I'm reading Trauma and Recovery, by Judith Herman, M.D. for my Psychology and the Law seminar. I came across two sections that summarize my frustrations with our society's response to sexual assault, or lack thereof. I did some cutting to keep it more or less concise. Here you go:

"Women quickly learn that rape is a crime only in theory; in practice the standard for what constitutes rape is not at the level of women's experience of violation but just above the level of coercion acceptable to men. That level turns out to be high indeed. In the words of the legal scholar Catherine MacKinnon, "Rape, from women's point of view, is not prohibited; it is regulated." Traditional legal standards recognize a crime of rape only if the perpetrator uses extreme force, which far exceeds that usually needed to terrorize a woman.

"Efforts to seek justice or redress often involve further traumatization for the legal system is often frankly hostile to rape victims. Indeed, and adversarial legal system is of necessity a hostile environment; it is organized as a battlefield in which strategies of aggressive argument and psychological attack replace those of physical force. It provides strong guarantees for the rights of the accused but essentially no guarantees for the rights of the victim. If one set out by design to devise a system for provoking intrusive post-traumatic symptoms, one could not do better than a court of law. Women who have sought justice in the legal system commonly compare this experience to being raped a second time.

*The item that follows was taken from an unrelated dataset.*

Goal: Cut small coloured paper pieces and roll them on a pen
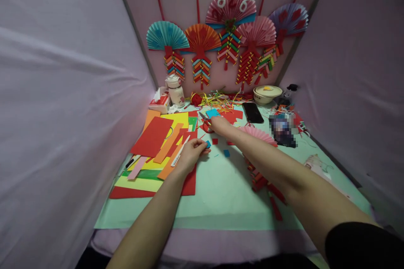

"Not surprisingly, the result is that most rape victims view the formal social mechanisms of justice as closed to them, and they choose not to make any official report or complaint. Studies of rape consistently document this fact. Less than one rape in then is reported to police. Only one percent of rapes are ultimately resolved by arrest and convition of the offender. Thus, the most common trauma of women remains confined to the sphere of private life, without formal recognitions or restitution from the community. There is no public monument for rape survivors."

And that's how it is. That's how it feels. What happened to me caused deep psychological injury. It disabled me for almost three months of my life six years after the fact. I will carry scars for the rest of my life. Yet because there was no knife, because I didn't realize my injury at the time, because the law cares less about the trauma and more about protecting innocent men from being accused (and thus ruining their lives) I will never, never have justice. Our society, our system, cares nothing about people like me.

But it's all ok, because at least we don't have crazy bitches screaming "rape" anytime they want to ruin someone's life. Whew! What a relief!